Maybe that’s where we are after this past year, maybe beauty represents a way to touch and cherish ourselves, as that is what’s so badly needed. We don’t need a narrative of improvement - we are already improved. We don’t need a narrative of concealment - we are not to be hidden. Look what we’ve been through! We should be celebrating and minding ourselves.

These are perhaps narratives that lie far beneath the surface of what you feel beauty products are, or what dyeing your hair represents, but they are a part of the new normal of our lives now. What we see in the mirror right now is the real us; the person who has weathered a pandemic, who has lived both cooped up and distantly, who has missed much and cared for many, but sustained herself. We may look different on the outside, and that is because we are different on the inside. Our appearance, in this instance, is mirroring our interior. We look older because we are older. The constant search for youth is frankly, weird. 

Looking the age you are feels empowering. And I didn’t know this until now.

The hair though. I am going grey. Very grey. I have known this for some time, of course, but prior to Covid, I didn’t really know how grey I was. I was dyeing my hair every 5 weeks and all was standard. Now, though, I see what I really look like. I see I have my father’s pepper and salt hair genes, I see an entirely different person in the mirror looking back at me - and it’s been a shift.

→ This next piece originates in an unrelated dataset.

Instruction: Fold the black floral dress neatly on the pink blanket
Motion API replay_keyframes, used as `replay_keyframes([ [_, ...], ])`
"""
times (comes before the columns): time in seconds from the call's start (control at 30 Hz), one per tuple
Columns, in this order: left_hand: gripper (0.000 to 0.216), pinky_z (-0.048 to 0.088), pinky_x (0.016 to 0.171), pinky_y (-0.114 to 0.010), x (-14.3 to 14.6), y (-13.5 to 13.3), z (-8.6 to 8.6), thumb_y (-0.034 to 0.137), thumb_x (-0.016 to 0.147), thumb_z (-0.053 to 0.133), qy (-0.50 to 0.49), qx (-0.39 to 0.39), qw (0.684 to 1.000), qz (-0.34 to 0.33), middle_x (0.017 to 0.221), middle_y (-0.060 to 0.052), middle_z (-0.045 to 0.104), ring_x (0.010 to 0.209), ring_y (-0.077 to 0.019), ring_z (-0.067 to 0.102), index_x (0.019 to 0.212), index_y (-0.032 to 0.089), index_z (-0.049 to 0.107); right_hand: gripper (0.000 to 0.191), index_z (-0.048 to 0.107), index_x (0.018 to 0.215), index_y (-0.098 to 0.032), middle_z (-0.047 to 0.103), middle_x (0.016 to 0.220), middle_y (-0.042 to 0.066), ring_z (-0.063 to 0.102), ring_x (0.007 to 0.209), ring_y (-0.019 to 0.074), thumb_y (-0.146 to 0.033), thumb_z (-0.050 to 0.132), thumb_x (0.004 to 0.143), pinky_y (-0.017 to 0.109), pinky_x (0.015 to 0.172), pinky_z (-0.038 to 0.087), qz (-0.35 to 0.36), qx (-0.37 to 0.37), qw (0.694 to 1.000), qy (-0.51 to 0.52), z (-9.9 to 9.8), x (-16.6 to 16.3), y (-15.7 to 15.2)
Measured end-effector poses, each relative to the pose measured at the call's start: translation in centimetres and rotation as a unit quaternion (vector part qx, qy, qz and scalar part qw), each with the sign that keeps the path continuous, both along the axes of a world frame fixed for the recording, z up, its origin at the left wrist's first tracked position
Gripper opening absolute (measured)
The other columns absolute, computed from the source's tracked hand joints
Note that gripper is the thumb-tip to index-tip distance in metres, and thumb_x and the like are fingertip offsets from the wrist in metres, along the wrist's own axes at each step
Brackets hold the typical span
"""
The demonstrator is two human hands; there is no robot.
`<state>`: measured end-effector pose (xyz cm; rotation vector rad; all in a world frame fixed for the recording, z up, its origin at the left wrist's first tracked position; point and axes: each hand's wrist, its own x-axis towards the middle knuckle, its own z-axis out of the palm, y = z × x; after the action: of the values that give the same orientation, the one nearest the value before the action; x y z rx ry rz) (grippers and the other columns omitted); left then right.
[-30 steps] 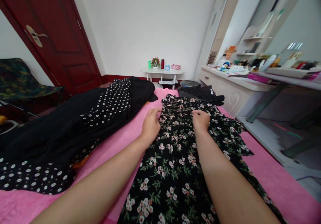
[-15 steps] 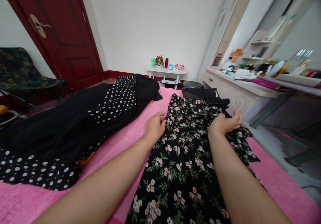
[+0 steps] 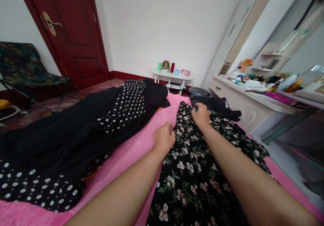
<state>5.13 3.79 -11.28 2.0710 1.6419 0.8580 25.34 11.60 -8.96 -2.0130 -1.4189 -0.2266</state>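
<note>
A black floral dress with pink-white blossoms and green leaves lies spread over a pink blanket. At its left edge my left hand is closed, its curled fingers on the cloth. Higher up, my right hand bends its fingers down onto the upper part of the dress, closed on the fabric; its fingertips are partly hidden. To the left lies a long black garment with white-dotted panels. Folded dark clothing rests just beyond the dress.
A white side table with small items stands by the far wall. Along the right runs a cluttered dresser. A camouflage folding chair stands left, near a dark red door.
My right hand has moved left and away from me, from the dress's right side to its upper part. My left hand stays at the left edge. The view has shifted slightly.
</note>
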Motion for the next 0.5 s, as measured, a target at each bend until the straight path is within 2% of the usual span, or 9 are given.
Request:
replay_keyframes([
  [0.07,0.025,0.042,0.068,-0.028,0.0,0.0,0.0,0.022,0.078,0.051,-0.001,0.000,1.000,-0.001,0.081,0.001,0.069,0.081,-0.0194,0.064,0.101,0.029,0.059,0.055,0.047,0.128,-0.016,0.055,0.118,0.015,0.059,0.096,0.0246,-0.031,0.059,0.077,0.035,0.083,0.045,-0.021,-0.051,0.998,-0.031,0.0,0.4,1.5],
  [0.1,0.025,0.042,0.067,-0.028,0.0,0.0,0.1,0.022,0.077,0.050,-0.002,0.000,1.000,-0.001,0.082,0.001,0.069,0.080,-0.0196,0.064,0.100,0.028,0.059,0.055,0.049,0.126,-0.016,0.057,0.114,0.014,0.060,0.096,0.0246,-0.032,0.062,0.076,0.034,0.082,0.045,-0.020,-0.071,0.996,-0.045,0.0,0.7,2.2],
  [0.17,0.026,0.042,0.067,-0.029,-0.1,0.1,0.1,0.020,0.076,0.049,-0.009,-0.001,1.000,0.007,0.084,0.001,0.069,0.080,-0.0199,0.064,0.100,0.028,0.059,0.037,0.059,0.113,-0.017,0.063,0.102,0.011,0.061,0.093,0.0234,-0.028,0.060,0.077,0.031,0.081,0.045,-0.015,-0.091,0.994,-0.065,0.0,1.3,3.2],
  [0.23,0.028,0.042,0.067,-0.029,-0.1,0.1,0.2,0.018,0.076,0.048,-0.023,-0.001,0.999,0.023,0.087,0.000,0.069,0.081,-0.0198,0.063,0.100,0.028,0.057,0.023,0.066,0.099,-0.018,0.065,0.095,0.010,0.061,0.092,0.0233,-0.023,0.052,0.081,0.030,0.081,0.044,-0.022,-0.084,0.993,-0.075,0.1,2.0,3.8],
  [0.37,0.028,0.042,0.068,-0.030,0.0,0.1,0.1,0.016,0.076,0.047,-0.033,-0.001,0.999,0.040,0.086,0.000,0.068,0.081,-0.0200,0.063,0.100,0.027,0.056,0.027,0.066,0.100,-0.016,0.064,0.098,0.013,0.060,0.092,0.0248,-0.019,0.045,0.083,0.032,0.080,0.044,-0.055,-0.059,0.992,-0.092,-0.3,2.8,4.4],
  [0.5,0.025,0.044,0.069,-0.032,0.2,0.1,0.0,0.014,0.076,0.047,-0.011,0.010,1.000,0.027,0.088,-0.002,0.067,0.081,-0.0212,0.062,0.096,0.025,0.057,0.028,0.065,0.102,-0.014,0.060,0.099,0.015,0.060,0.087,0.0237,-0.017,0.044,0.083,0.031,0.076,0.044,-0.052,-0.074,0.989,-0.122,-1.8,2.2,4.1],
])
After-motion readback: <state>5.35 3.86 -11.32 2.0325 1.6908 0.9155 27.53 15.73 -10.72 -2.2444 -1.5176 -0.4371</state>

A shift in how I view my entire self, not just my reflection. It feels like a milestone that I should pay attention to. It’s thrown up lots of questions to me; why don’t I let it grow out? Would I look very old? Would people judge me as an older woman? Would I still be relevant? Would I still feel attractive?

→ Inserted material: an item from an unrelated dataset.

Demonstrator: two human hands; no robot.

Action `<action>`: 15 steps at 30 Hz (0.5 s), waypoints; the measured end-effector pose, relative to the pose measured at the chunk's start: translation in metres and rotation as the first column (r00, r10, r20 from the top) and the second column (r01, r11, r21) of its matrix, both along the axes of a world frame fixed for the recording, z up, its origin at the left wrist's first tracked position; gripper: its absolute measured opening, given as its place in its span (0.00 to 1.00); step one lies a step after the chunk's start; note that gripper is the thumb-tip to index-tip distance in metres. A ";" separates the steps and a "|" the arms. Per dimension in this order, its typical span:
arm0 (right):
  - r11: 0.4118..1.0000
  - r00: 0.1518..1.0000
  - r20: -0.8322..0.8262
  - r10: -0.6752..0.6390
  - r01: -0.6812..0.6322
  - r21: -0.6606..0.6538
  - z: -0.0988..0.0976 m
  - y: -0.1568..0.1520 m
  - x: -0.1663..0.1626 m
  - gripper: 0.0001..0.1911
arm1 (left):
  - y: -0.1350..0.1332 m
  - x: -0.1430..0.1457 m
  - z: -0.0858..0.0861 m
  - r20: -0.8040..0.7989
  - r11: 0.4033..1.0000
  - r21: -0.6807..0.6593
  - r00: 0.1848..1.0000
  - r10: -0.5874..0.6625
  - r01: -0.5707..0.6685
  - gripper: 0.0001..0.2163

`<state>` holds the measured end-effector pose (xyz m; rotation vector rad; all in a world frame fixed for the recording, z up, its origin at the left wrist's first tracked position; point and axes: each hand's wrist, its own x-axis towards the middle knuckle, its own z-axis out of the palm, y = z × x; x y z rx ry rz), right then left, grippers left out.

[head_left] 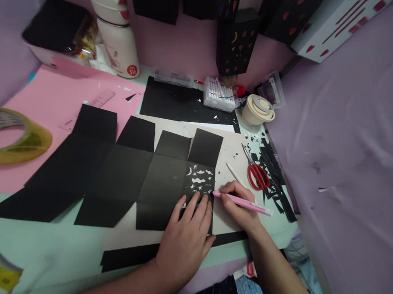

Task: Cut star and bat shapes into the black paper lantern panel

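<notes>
A black card box template with folded flaps lies flattened across the table. Its right panel has cut-out stars, clouds and a moon showing white. My left hand rests flat on the lower part of that panel, fingers stretched and slightly spread, just below the cut-outs. At the panel's right edge, my right hand pinches a slim pink craft knife, its tip close to the lowest shapes. The tip's contact with the card is too small to tell. A white pen-like stick lies behind my right hand.
Red-handled scissors and black paper scraps lie at right. Behind are a marker box, a cream round container and a white bottle. A tape roll stands at left. Decorated black boxes hang above.
</notes>
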<state>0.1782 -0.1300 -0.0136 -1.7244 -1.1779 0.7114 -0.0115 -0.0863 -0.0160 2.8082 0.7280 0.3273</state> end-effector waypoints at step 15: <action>1.000 1.000 0.010 -0.010 0.010 -0.007 0.013 0.003 -0.009 0.01 | -0.001 0.000 -0.002 0.013 0.998 0.056 1.000 0.011 -0.011 0.27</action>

And therein lies the crux of it all - we see our real selves, without intervention or artifice, but do we feel attractive? I guess it depends on what you think ‘being attractive’ is. It calls on a new set of values I think. Is ‘being attractive’ being something for someone else, or is it for yourself? Why do we need to feel attractive?

To me, so far, it’s been a tricky line to walk. Deep in my heart, I know that being attractive is a soul thing rather than a skin thing. It’s a mental rather than a mirror thing. It’s that ‘at home in your skin’ thing - that sense of being a free woman who accepts and loves herself for herself, not for anyone else. It is someone who stands up for herself and speaks her truth. It is someone who respects herself, her path and the people around her. It’s someone who is fluid and open in heart and mind - not rigid. What is attractive is the energy that brings - that light in the eyes.

But part of that - because we are human, complex and full of contrasts - is on the surface too. It’s the confidence you feel when you like how your eyelashes look and you feel your skin is good. But it’s also when we look in the mirror and see an older, greyer version of ourselves and it messes with our sense of identity a little! So, like a lot of life’s glitches and contradictions, perhaps, for now, we just roll with the jaundiced adage “when you look good, you feel good” and let that mean whatever that means to you.

Made up or not, grey-haired or not. Attractive. On your own terms.